Depuis la crise financière de 2008-2009, selon l’Organisation des Nations unies pour l’alimentation et l’agriculture (FAO), une telle hausse des prix n’avait jamais été remarquée dans les 5 groupes de denrées alimentaires, les prix n’ont jamais atteint une telle proportion dans le monde.

Dans l’Union économique et monétaire ouest-africaine (Uémoa), qui regroupe les 8 pays qui partagent le F CFA, il y a eu une hausse des prix de 6 % en décembre 2021 et de 6,8 % en juin 2022 bien que l’inflation (la hausse des prix) est plafonnée selon les critères de convergence macroéconomiques à 3 %.

Le Focus : Sans compter qu’un déficit pluviométrique qui est à craindre chez nous peut encore pousser à la roue la hausse des prix sur le marché…

M. M. : L’économie malienne est résiliente suite à son exposition constante aux chocs exogènes. La pluviométrie est déterminante pour obtenir une bonne campagne agricole, source d’une croissance économique inclusive. Le Mali est essentiellement un pays agro-sylvo-pastoral et la contribution du secteur primaire au produit intérieur brut (PIB) est de 40 %.

Au niveau structurel, on peut constater aussi des faiblesses au niveau de la balance commerciale (exportations et importations). En effet, la quasi-totalité des exportations (or, coton et animaux vivants) ne sont pas transformés tandis que la quasi-totalité des importations est manufacturée, créant de facto un déséquilibre de la balance commerciale.

Le Focus : Quelles sont les solutions pour juguler l’inflation et améliorer le pouvoir d’achat des Maliens ?

M. M. : Ce qui est préoccupant au Mali, c’est le fait que nous soyons un pays enclavé, c’est-à-dire sans façade maritime sans compter les impacts négatifs de la crise multidimensionnelle.

Par ailleurs, à la suite des sanctions occidentales, les livraisons des exportations russes et ukrainiennes sont freinées ou suspendues, le renchérissement déjà observé de ces produits sanctionnés va s’accentuer. L’Ukraine et la Russie représentent plus de 1/3 des exportations mondiales de céréales, soit environ 20 % du commerce mondial de maïs, 30 % de blé et 70 % d’huile de tournesol. De surcroît, la Russie est un exportateur majeur de pétrole et de gaz.

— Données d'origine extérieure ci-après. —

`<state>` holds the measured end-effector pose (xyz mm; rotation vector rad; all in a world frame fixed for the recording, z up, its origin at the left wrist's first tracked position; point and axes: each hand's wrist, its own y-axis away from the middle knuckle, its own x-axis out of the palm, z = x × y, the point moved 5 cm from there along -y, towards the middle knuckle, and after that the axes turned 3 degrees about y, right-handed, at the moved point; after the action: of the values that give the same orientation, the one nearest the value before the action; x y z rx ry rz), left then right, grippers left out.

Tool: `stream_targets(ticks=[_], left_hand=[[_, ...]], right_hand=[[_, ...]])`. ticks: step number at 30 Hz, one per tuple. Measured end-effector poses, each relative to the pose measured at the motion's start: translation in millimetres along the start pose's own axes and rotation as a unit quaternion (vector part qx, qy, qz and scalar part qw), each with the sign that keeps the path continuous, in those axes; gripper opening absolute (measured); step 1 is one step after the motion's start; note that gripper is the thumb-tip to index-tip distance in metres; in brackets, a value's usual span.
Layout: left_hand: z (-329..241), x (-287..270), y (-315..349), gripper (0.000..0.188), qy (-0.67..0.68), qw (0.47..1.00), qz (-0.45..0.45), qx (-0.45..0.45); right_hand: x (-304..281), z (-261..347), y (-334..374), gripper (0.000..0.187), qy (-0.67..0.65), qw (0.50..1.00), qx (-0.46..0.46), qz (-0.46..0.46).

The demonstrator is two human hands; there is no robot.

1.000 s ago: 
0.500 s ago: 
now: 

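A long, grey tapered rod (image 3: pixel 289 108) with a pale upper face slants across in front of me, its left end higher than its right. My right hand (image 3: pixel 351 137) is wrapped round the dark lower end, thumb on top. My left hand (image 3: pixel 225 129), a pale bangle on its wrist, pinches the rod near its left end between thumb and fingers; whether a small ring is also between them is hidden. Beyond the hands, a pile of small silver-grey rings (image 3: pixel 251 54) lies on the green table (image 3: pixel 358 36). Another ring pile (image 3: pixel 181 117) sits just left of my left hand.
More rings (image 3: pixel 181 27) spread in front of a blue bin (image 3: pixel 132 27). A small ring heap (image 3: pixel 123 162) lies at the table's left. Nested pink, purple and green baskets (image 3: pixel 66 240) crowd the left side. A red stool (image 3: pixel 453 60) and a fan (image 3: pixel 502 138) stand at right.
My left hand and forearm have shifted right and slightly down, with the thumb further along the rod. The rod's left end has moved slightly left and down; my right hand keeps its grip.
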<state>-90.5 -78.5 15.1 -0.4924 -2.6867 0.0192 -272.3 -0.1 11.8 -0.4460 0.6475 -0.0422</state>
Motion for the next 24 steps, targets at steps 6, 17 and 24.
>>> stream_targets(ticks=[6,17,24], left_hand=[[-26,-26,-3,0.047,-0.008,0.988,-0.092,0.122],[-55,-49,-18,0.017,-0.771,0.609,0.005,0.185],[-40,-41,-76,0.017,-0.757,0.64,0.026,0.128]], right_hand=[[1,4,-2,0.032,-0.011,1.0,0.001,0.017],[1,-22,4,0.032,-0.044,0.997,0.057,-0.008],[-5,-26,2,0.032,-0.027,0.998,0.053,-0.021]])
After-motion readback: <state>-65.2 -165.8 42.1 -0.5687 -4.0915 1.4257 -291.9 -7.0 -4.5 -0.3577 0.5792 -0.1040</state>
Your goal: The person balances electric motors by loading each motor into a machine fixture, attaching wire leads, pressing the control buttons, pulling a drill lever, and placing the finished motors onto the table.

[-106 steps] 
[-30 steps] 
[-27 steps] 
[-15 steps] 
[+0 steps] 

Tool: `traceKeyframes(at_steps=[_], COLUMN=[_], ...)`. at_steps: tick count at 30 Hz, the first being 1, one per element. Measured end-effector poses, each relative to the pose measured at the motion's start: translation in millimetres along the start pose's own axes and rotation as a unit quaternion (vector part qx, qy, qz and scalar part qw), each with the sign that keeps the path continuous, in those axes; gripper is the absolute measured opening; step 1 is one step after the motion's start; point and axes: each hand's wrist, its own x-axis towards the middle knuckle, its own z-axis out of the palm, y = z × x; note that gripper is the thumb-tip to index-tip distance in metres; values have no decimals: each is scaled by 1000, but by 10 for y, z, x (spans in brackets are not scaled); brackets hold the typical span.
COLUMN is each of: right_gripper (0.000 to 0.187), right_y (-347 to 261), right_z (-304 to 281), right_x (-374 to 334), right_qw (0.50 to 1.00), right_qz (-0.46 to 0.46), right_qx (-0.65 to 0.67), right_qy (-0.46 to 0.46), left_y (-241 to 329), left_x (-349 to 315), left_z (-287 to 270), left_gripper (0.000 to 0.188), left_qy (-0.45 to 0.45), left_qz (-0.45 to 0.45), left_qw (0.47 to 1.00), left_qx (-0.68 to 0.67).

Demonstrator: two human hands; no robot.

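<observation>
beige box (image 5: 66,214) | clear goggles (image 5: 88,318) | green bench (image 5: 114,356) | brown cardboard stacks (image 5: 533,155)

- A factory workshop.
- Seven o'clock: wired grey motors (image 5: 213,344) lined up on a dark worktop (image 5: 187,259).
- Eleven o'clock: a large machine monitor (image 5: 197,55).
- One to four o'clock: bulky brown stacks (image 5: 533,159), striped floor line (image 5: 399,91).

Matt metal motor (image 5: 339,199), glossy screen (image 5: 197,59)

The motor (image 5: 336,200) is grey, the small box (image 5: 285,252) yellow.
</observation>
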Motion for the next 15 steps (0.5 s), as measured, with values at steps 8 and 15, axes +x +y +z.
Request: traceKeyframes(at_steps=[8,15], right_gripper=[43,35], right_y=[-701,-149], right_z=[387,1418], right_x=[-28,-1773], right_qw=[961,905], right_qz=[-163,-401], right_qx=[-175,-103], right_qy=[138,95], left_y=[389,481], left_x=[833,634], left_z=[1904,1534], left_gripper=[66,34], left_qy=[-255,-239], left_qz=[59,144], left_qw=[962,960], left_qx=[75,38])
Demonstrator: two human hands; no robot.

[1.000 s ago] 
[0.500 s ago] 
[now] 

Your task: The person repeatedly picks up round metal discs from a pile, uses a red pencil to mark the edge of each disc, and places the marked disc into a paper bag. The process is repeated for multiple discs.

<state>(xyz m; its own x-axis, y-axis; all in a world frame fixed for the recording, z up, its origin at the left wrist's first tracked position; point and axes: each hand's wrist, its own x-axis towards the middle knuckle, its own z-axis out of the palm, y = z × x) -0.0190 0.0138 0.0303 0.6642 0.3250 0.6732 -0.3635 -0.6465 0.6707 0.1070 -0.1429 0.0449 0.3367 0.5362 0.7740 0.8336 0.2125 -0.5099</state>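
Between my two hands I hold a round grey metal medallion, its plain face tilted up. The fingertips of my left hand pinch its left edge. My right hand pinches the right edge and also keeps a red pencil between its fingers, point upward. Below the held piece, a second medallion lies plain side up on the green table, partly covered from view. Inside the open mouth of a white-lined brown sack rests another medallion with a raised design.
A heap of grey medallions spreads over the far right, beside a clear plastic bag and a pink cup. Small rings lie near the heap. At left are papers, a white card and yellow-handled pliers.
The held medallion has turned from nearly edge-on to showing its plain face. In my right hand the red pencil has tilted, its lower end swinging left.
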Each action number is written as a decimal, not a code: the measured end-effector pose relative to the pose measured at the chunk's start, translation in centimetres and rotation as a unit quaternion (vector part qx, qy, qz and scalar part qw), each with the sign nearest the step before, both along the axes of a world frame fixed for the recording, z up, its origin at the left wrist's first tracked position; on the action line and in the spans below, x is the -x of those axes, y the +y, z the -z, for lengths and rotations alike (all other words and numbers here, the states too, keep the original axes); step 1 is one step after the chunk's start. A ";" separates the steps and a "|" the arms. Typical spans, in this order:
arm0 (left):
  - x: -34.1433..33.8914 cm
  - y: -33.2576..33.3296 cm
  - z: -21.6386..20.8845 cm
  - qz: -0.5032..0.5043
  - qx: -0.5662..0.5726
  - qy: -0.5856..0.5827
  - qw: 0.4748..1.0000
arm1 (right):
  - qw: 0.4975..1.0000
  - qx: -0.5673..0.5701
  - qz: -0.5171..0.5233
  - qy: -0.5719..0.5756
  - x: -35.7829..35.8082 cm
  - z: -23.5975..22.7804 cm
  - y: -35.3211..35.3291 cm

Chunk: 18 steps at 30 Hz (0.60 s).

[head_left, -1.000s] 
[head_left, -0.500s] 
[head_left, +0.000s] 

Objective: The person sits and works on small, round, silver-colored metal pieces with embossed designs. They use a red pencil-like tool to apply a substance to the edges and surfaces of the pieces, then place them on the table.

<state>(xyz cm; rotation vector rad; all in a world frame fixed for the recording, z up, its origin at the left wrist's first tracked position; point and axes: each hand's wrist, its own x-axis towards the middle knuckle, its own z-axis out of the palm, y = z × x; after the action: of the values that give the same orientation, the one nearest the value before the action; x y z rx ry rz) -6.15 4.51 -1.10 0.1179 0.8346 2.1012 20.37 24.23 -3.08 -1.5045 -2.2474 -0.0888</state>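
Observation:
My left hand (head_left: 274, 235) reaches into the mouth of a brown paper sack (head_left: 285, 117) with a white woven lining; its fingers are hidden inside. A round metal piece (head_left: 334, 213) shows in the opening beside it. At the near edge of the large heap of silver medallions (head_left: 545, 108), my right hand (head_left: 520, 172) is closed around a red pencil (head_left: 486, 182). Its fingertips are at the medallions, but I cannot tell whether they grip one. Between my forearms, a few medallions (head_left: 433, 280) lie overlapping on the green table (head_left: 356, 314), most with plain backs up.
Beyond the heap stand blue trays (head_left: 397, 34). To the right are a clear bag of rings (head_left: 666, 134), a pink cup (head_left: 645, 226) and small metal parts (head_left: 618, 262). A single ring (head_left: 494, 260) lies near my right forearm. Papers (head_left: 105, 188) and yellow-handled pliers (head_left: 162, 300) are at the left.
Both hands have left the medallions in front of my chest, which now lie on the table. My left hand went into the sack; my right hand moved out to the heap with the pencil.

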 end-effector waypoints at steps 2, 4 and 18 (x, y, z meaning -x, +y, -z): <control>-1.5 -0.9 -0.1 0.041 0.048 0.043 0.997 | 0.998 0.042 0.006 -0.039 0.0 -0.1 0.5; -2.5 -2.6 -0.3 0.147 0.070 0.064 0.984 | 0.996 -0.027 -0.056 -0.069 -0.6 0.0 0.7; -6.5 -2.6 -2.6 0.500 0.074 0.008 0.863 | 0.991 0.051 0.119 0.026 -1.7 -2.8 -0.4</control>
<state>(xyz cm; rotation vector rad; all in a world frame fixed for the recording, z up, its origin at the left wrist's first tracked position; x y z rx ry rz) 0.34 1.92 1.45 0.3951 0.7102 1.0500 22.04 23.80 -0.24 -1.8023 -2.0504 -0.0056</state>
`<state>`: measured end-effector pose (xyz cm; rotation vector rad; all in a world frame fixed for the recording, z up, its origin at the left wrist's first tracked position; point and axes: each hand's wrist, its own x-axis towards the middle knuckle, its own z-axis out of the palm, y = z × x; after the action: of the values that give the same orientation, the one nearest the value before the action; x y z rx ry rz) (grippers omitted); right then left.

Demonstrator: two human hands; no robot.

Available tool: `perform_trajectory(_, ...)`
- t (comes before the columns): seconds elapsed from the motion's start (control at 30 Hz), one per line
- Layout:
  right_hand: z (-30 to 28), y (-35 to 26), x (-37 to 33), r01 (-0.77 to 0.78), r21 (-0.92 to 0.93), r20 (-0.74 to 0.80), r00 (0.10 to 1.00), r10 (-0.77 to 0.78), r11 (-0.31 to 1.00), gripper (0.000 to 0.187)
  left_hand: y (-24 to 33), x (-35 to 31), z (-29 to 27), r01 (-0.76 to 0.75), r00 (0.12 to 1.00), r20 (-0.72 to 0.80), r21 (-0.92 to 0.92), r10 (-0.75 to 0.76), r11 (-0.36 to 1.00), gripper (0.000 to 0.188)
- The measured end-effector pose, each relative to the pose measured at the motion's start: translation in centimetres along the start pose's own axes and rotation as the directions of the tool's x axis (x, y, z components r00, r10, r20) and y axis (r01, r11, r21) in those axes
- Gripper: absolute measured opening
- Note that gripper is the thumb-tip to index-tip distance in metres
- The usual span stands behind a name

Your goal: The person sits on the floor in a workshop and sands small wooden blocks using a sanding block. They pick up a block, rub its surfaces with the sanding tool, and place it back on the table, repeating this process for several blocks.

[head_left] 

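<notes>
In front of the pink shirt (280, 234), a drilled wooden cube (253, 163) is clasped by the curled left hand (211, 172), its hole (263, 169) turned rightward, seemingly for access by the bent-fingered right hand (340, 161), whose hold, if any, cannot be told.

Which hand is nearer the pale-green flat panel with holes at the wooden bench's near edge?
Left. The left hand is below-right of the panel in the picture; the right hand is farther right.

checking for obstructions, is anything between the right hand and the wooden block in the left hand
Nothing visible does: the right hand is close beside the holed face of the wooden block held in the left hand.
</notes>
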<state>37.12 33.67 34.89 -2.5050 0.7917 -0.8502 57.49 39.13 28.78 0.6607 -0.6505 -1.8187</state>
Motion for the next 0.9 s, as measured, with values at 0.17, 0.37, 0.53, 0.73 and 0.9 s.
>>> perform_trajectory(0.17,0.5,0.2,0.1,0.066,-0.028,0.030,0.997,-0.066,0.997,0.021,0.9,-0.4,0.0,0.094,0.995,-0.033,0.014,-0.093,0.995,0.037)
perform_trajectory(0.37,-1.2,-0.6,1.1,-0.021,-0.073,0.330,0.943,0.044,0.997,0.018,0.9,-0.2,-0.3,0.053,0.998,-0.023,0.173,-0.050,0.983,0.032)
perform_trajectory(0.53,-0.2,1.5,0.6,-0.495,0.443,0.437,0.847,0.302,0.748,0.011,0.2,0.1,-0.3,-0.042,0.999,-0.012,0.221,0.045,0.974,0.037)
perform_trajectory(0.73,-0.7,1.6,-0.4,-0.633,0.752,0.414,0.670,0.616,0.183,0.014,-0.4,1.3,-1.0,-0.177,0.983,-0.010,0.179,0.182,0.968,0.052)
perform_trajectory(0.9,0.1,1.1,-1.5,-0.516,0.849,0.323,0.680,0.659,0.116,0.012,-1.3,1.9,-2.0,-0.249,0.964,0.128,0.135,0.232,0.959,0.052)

Quand vous additionnez tous ces phénomènes ça pose beaucoup de problèmes pour notre économie bien qu’elle soit résiliente. Il va donc falloir prendre des mesures idoines pour faire face à cette hausse généralisée des prix afin d’améliorer le pouvoir d’achat des Maliens notamment en subventionnant temporairement les produits de première nécessité et en faisant des transferts monétaires pour les couches les plus vulnérables.

Cela va représenter un gros défi pour l’Etat déjà qu’il abandonne une partie de ces recettes pour que le prix à la pompe soit abordable pour les citoyens, car les subventions engendrent des pertes de recettes fiscales et les transferts font augmenter les dépenses budgétaires et la dette publique.